I plug the clippers in and take a deep breath, bite my lip so I don’t cry. I bite down hard, too hard, and my lip splits a little bit. I can feel the blood in my mouth and it tastes metallic. First I buzz the top of my head, push the clippers down firmly enough that the hair falls away from my scalp cleanly. I buzz the sides next. Leon’s razor is cold in my hands, heavier than I expected. I lather soap over my head before I start shaving, sliding the blades along the stubble, and what’s left of my hair disappears. My head is burning, and when I tentatively put a hand to it, it feels raw. I can feel a few nicks from the blade, and my scalp stings.

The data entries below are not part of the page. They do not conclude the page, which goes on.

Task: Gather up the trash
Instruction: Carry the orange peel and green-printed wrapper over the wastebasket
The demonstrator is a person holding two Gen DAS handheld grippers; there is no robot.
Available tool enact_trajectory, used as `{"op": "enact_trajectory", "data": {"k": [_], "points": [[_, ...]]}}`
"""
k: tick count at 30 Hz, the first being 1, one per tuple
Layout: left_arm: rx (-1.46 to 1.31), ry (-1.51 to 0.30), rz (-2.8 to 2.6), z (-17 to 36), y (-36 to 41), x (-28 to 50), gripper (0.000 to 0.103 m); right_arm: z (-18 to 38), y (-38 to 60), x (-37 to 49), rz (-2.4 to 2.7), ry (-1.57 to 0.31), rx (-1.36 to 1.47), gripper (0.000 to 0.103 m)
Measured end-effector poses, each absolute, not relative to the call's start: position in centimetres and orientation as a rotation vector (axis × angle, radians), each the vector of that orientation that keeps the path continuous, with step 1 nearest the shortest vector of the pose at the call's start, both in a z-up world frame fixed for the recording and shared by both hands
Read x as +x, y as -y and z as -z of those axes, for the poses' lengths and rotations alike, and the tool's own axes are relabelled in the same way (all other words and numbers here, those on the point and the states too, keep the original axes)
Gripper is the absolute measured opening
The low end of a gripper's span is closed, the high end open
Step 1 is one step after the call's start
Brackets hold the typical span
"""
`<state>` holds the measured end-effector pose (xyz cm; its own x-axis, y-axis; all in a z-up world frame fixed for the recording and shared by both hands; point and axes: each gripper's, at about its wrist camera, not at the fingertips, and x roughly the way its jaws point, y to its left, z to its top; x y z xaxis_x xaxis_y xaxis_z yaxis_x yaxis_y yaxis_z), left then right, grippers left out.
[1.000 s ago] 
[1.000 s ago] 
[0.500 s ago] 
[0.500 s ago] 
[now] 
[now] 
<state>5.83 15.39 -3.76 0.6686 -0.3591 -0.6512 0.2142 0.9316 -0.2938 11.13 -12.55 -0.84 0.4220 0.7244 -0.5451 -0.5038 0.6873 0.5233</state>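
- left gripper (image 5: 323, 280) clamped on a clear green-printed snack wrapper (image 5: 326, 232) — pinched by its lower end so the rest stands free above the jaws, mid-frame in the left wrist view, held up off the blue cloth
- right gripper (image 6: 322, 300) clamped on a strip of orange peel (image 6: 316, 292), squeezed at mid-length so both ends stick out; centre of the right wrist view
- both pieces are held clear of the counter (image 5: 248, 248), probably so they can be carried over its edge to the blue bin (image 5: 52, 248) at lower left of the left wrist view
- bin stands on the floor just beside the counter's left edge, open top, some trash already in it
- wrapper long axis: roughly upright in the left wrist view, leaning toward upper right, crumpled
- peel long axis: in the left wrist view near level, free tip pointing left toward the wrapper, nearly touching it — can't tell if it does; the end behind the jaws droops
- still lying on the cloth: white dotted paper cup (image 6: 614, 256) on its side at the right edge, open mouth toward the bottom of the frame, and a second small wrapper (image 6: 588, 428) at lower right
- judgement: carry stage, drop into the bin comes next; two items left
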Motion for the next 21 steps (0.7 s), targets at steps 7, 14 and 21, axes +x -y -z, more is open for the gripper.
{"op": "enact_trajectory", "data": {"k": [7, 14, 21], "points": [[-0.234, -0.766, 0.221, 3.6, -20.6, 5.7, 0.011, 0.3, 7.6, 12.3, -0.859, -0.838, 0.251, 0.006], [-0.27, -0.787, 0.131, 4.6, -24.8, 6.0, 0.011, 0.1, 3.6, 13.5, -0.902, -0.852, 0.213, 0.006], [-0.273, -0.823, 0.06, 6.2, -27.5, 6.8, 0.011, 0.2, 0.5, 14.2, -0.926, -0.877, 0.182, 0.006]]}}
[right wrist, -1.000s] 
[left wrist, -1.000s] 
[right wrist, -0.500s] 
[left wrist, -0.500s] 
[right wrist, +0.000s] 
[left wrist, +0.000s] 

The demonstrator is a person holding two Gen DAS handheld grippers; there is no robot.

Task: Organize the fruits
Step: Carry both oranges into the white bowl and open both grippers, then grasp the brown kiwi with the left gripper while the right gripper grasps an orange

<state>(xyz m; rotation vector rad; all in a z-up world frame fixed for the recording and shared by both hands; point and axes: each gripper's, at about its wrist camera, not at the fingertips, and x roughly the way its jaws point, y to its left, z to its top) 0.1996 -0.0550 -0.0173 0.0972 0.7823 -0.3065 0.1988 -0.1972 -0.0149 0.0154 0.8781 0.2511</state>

I don’t look in the mirror. I don’t want to know what I look like because I know I’ll be ugly, and I don’t want to add that to my list of problems. But there was no alternative. If I hadn’t gotten rid of my hair, they would have forced me to wear their trappings. To put on costumes that I might start to believe were real.
I run my hand over my scalp.
Finally I can’t help myself. When I see myself in the mirror, I start crying. I don’t look like the girl I once was anymore. I look broken. Still, for the first time in my life, I look like the girl I really am, not like a girl whose entire life has consisted of passing unsuccessfully as someone she can never truly become.
It’s almost dark now, and there’s a full yellow moon hanging low in the sky. The bathroom window is too small to climb out of and the drop from the second story is too far, but there are windows in the front room downstairs.
I know what I’m going to do.
But first I gather up what was once my hair and throw it out the window. I watch it scatter in the air. I feel lighter. Run a hand over my head again and marvel at the smoothness, at how easily I changed from hiding to, for the first time in my life, being purposefully visible.
I knock on Leon’s door, ajar the way I left it, and when there’s no answer I push it open. He’s asleep on the floor, cradling his pillow, tears still stuck to his eyelashes. He whispers a woman’s name, a name I think I heard him say when he talked about his mother. I leave the razor on his desk. Then I bend over, pull his blanket off his bed, and drape it over him. He stirs in his sleep a little. I slip out before he wakes up, closing the door behind me.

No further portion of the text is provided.